La fiducia cieca nell’uomo
Il libro è tutto qui: puro escapismo animato da una fiducia incondizionata nell’uomo, nelle sue capacità e nel ruolo dominante che gli compete in quanto compimento della creazione. Nelle pagine del «Pianeta dimenticato» non c’è spazio per il dubbio, il relativismo, le debolezze, le recriminazioni o gli altri disturbi che hanno cannibalizzato la società contemporanea: per Leinster l’uomo – quanto meno quegli uomini che ne hanno le qualità per natura – è destinato a dominare su tutte le altre forme di vita, un atteggiamento comune a buona parte dei racconti fantastici scritti tra le due guerre, si pensi ad esempio a «Tumithak dei corridoi» di Charles Tanner che, pur più recente (il primo racconto della serie è stato pubblicato una dozzina di anni dopo «The Mad Planet»), presenta tuttavia la medesima certezza della superiorità dell’uomo, non solo rispetto agli altri animali ma persino rispetto agli alieni. È poi la stessa convinzione che, in tempi molto più recenti, è confluita nella dottrina dell’«Humanity, Fuck Yeah», un finto filone letterario trasversale che, con una certa ironia, vuole mettere in risalto la capacità tutta umana di risollevarsi dalla polvere e vincere quando deve vedersela con un avversario non umano che ci è chiaramente superiore.

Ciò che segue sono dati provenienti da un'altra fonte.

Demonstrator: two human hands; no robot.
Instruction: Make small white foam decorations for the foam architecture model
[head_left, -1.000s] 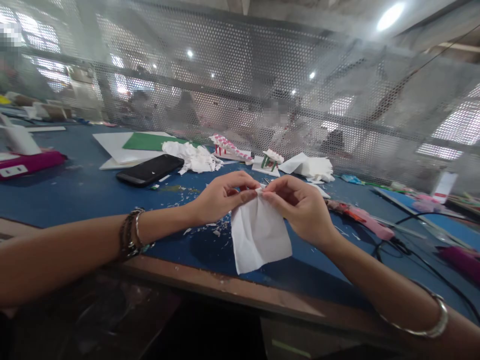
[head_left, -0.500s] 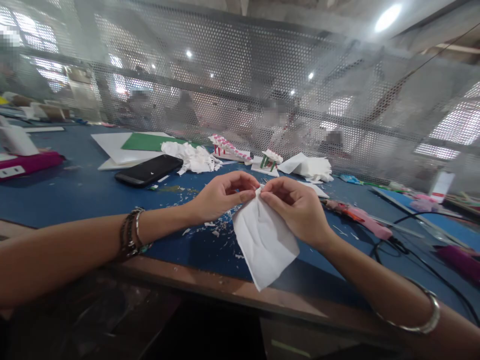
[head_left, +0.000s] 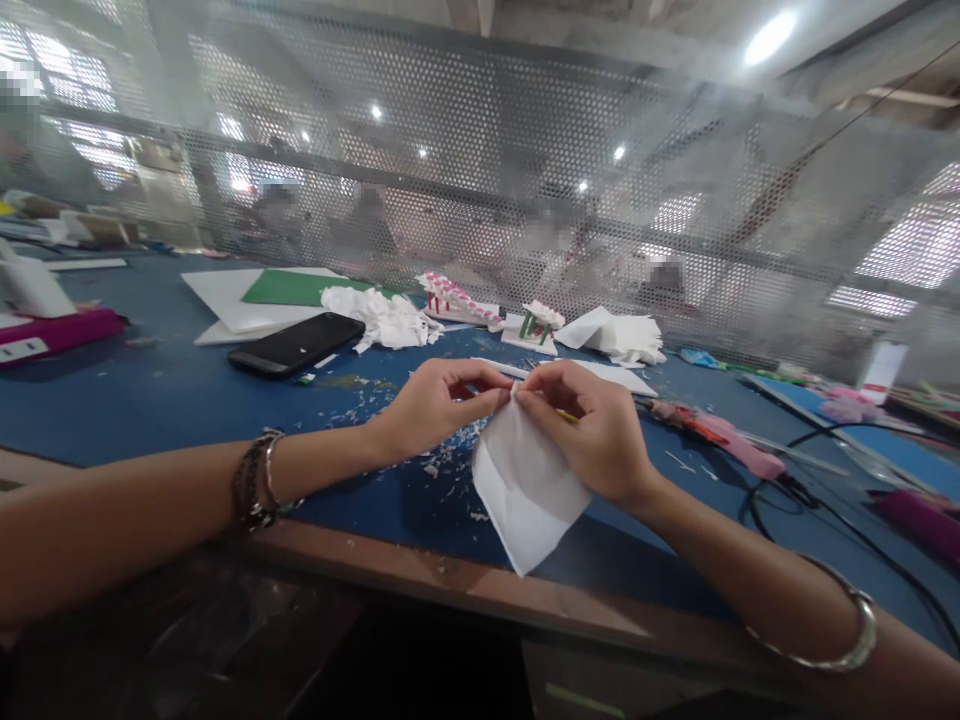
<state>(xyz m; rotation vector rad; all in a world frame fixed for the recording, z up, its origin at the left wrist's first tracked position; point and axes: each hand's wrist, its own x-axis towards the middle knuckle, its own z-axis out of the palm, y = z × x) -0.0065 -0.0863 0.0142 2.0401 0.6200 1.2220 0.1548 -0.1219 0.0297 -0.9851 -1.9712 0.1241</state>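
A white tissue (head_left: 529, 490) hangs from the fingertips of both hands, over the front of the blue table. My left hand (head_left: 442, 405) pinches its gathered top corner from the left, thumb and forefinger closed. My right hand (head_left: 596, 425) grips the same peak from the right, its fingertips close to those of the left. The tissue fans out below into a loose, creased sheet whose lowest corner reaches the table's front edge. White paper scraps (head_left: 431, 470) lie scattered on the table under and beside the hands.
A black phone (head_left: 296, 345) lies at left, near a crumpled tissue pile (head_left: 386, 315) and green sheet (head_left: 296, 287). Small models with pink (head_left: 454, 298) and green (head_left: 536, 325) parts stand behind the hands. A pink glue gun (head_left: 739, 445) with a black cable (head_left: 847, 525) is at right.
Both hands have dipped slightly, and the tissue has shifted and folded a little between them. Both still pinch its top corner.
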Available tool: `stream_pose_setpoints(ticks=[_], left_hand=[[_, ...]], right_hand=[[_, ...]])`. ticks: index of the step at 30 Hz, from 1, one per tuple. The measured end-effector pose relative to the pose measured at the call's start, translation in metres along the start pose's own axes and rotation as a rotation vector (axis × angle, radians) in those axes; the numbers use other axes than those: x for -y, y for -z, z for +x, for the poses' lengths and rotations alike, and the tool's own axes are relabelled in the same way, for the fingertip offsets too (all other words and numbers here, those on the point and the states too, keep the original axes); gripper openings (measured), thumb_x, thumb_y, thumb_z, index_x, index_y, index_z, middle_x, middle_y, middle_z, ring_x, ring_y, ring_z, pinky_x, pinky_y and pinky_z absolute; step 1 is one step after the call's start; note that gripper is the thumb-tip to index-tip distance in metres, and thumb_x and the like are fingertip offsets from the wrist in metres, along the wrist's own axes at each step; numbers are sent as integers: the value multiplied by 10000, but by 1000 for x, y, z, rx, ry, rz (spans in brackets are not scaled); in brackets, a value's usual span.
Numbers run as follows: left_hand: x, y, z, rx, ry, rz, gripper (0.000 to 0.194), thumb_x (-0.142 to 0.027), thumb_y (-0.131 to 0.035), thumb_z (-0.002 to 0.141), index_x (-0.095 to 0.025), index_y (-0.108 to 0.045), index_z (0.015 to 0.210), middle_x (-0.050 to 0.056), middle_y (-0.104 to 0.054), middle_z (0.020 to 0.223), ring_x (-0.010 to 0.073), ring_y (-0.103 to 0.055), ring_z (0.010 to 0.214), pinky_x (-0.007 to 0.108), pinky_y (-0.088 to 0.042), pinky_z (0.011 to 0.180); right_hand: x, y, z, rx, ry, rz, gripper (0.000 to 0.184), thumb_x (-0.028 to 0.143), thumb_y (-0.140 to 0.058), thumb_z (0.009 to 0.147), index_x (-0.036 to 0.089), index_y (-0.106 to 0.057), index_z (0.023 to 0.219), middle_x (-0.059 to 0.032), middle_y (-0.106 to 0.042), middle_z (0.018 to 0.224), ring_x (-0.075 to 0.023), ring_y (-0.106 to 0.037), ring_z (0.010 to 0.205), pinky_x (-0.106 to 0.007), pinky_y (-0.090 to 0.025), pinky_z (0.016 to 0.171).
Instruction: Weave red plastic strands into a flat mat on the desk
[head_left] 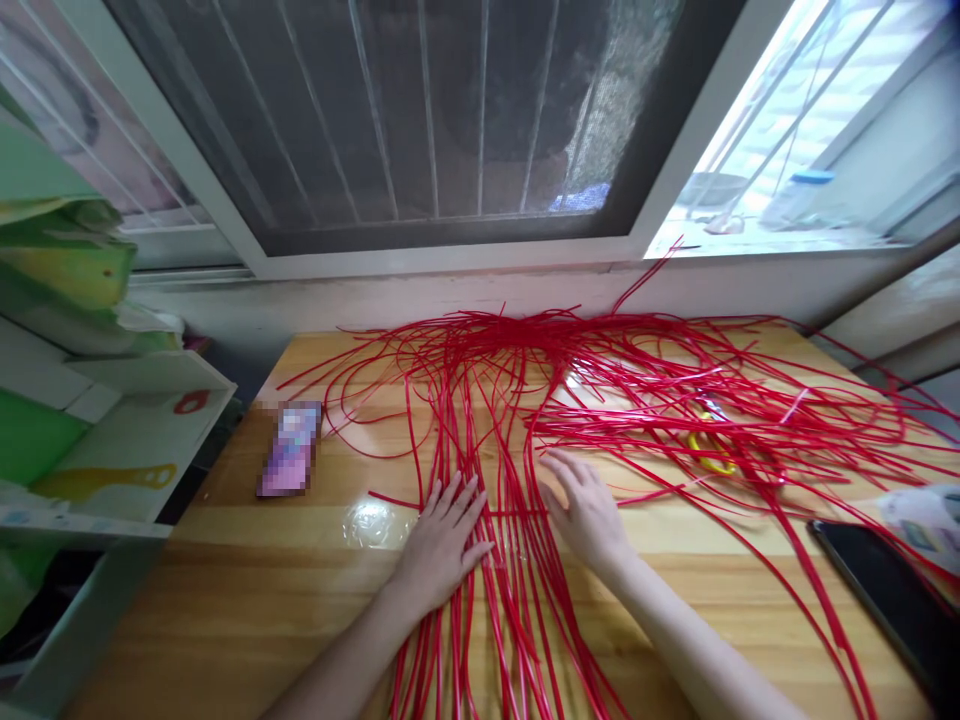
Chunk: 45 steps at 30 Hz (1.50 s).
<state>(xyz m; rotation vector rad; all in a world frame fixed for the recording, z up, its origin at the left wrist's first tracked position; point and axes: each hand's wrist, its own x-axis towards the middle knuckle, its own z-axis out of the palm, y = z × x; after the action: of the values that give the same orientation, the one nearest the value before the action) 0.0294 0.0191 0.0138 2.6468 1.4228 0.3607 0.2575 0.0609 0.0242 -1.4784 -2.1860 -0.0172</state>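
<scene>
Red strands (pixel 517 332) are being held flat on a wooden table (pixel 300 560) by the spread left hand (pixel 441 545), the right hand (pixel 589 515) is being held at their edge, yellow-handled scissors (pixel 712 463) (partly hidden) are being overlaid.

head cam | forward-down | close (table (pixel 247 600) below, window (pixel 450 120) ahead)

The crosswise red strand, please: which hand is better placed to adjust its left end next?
Probably the left hand, close to that strand's end; the right hand is beyond the lengthwise strands.
</scene>
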Motion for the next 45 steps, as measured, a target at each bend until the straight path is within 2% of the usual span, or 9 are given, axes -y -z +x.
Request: stream_pose_setpoints(ticks=[8,13,18,26,28,31,36,40,45], left_hand=[[0,2,0,-1,16,-40,570,-454,-365,839,-227,-215,1340,60,-270,1401,224,-163,1310,486,-237,1033],[-1,2,0,10,27,-48,562,-449,-360,842,-229,-217,1339,51,-262,1405,225,-150,1313,492,-233,1034],[-1,3,0,-5,21,-49,559,-437,-378,839,-225,-231,1335,64,-281,1397,222,-163,1310,488,-240,1031],[-1,4,0,-32,23,-75,547,-423,-400,832,-228,-261,1324,62,-306,1386,229,-167,1309,497,-238,1027],[-2,7,0,-77,8,-108,496,-383,-416,835,-244,-315,1299,52,-357,1359,241,-184,1304,526,-203,1030],[-10,18,3,-194,-10,-262,389,-312,-453,828,-280,-432,1216,37,-494,1244,234,-325,1237,518,-204,1024],[-33,42,25,-234,274,-952,680,-380,-597,727,-225,-269,1302,2,-566,782,103,-524,664,240,-450,632],[-39,48,51,-229,423,-1341,444,-423,-583,725,-167,-493,1077,-75,-406,543,40,-383,460,164,-333,464],[-28,42,63,-388,657,-1603,335,-483,-497,762,-148,-513,743,-83,-390,464,26,-318,339,152,-242,332]], right_hand=[[-51,22,20,233,-322,-67,112,246,-461,772,206,-532,695,-24,-608,672,-162,-541,604,-242,-344,502],[-57,51,32,-115,-629,541,209,409,-483,785,202,-481,764,28,-581,567,-83,-416,376,-203,-300,395],[-52,77,41,-439,-643,1067,241,380,-610,714,206,-461,789,54,-535,547,-62,-386,360,-184,-277,351],[-26,126,47,-826,-331,850,106,241,-580,760,257,-503,831,37,-507,598,-100,-502,496,-213,-322,418],[-23,127,45,-686,-273,675,104,252,-584,753,254,-526,839,27,-539,643,-108,-529,528,-228,-387,474],[-22,113,39,-213,-87,426,88,284,-555,765,230,-586,828,8,-608,669,-116,-560,555,-227,-432,511],[-17,84,34,298,166,234,202,295,-455,833,244,-639,897,-9,-671,790,-132,-605,685,-236,-447,604],[-23,77,28,484,211,150,214,228,-462,828,285,-654,904,21,-675,795,-126,-603,714,-225,-434,610],[-49,81,19,435,171,7,224,206,-474,807,288,-677,853,10,-674,768,-143,-596,708,-246,-441,606]])
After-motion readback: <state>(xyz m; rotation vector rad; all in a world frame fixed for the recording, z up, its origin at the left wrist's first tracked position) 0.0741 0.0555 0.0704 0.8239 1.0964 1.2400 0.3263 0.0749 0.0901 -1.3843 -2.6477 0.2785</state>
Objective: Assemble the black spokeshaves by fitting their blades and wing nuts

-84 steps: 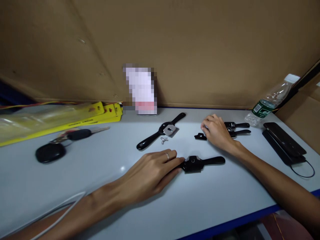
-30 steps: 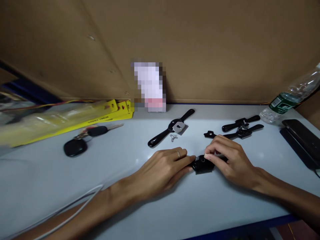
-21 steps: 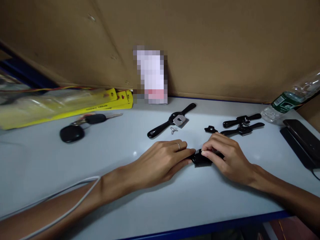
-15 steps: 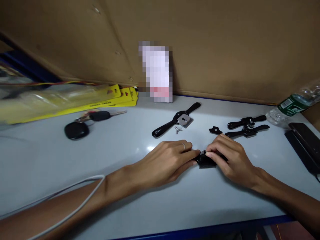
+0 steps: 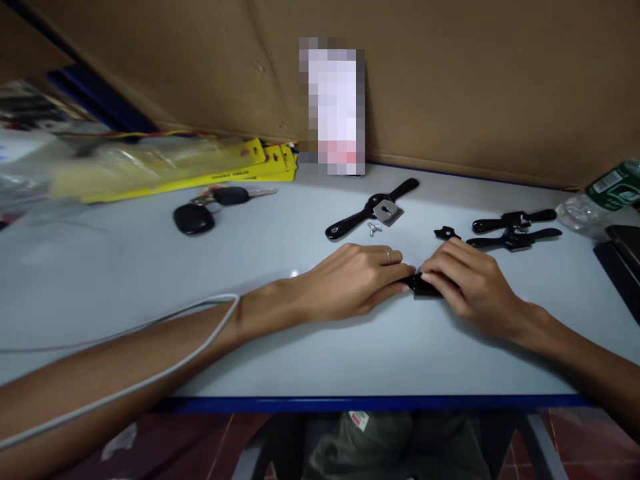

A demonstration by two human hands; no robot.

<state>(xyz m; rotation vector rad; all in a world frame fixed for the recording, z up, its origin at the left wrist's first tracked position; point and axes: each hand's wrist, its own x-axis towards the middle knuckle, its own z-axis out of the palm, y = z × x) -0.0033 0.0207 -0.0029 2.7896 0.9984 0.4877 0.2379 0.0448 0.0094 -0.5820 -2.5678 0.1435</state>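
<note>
My left hand (image 5: 357, 278) lies on the pale table (image 5: 300, 347), a ring on one finger, its fingers closed over the left handle of a black spokeshave body (image 5: 424, 286). My right hand (image 5: 467, 285) covers that tool's right handle, fingertips pinched at its middle; whatever small part they hold is hidden. Behind my hands lies a second black spokeshave (image 5: 370, 209) with a silver blade plate (image 5: 386, 211) on it and a small wing nut (image 5: 373, 228) beside it. A small black cap piece (image 5: 447, 233) lies just beyond my right hand.
Two more black spokeshaves (image 5: 515, 229) lie at the right, near a plastic bottle (image 5: 600, 197) and a black phone (image 5: 623, 250). Car keys (image 5: 210, 207) and yellow packaged items (image 5: 170, 170) sit at the left. A cardboard wall (image 5: 450, 80) stands behind. A white cable (image 5: 150, 360) crosses my left forearm.
My right hand came from the far black parts to the spokeshave under my left hand and now rests pinched over its middle. The view has tilted down, showing the table's front edge.
</note>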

Oltre alle idee sull’uomo e sul suo ruolo di guida sono interessanti anche altri spunti che Leinster semina qua e là nel libro, come la sua visione libertariana (in seguito ripresa anche da Jack Vance, Gordon Dickson e poi, negli anni Sessanta e Settanta, da tutta una scuola di pensiero) dell’esplorazione spaziale come garanzia della pace: Leinster scrive infatti che «il segreto della pace era la libertà, e il segreto della libertà era quello di potersi allontanare dalle persone con le quali non si andava d’accordo». Semplice e condivisibile, come lo è anche il suo pessimismo – che pure ha lo stesso sapore libertariano – riguardo alla tirannia della tecnologia esasperata, quasi imposta, alla quale fa seguito una dipendenza totale dell’uomo dalle macchine (oggi potremmo dire dall’informatica) e poi, in assenza di esse, dai demagoghi o mezzi di «informazione» onnipresenti: «Perfino nelle civiltà più progredite che esistono su altri pianeti, pochi uomini usano realmente il proprio cervello. La stragrande maggioranza degli esseri umani dipende dalle macchine, non solo per i calcoli, ma anche per le decisioni. La maggior parte poi lascia che tutte le decisioni che non vengono prese dalle macchine siano prese dai loro capi». Che poi dovrebbe essere anatema per chiunque creda nella libertà individuale.
Da un punto di vista più strettamente stilistico, colpisce il taglio della narrazione: sono praticamente assenti i dialoghi, che iniziano ad affacciarsi solo nella seconda metà del secondo racconto col decisivo «Andiamo!» pronunciato da Burl a Saya, quando l’eroe riprende – e questa volta per sempre – il controllo sul suo gregge di ominicchi. Normalmente una storia senza dialoghi dovrebbe essere un mattone da leggere ma Leinster riesce a gestire così bene l’ambientazione e a intervallare le descrizioni dello scenario con i momenti di azione e gli avanzamenti di trama che l’assenza di interazioni tra i (pochi) personaggi non disturba affatto e non appesantisce nemmeno la lettura: si è invece via via sempre più immersi in questo mondo così lussureggiante, che la continua aggiunta di nuovi dettagli rende a suo modo sempre più concreto ma anche sempre più spaventoso.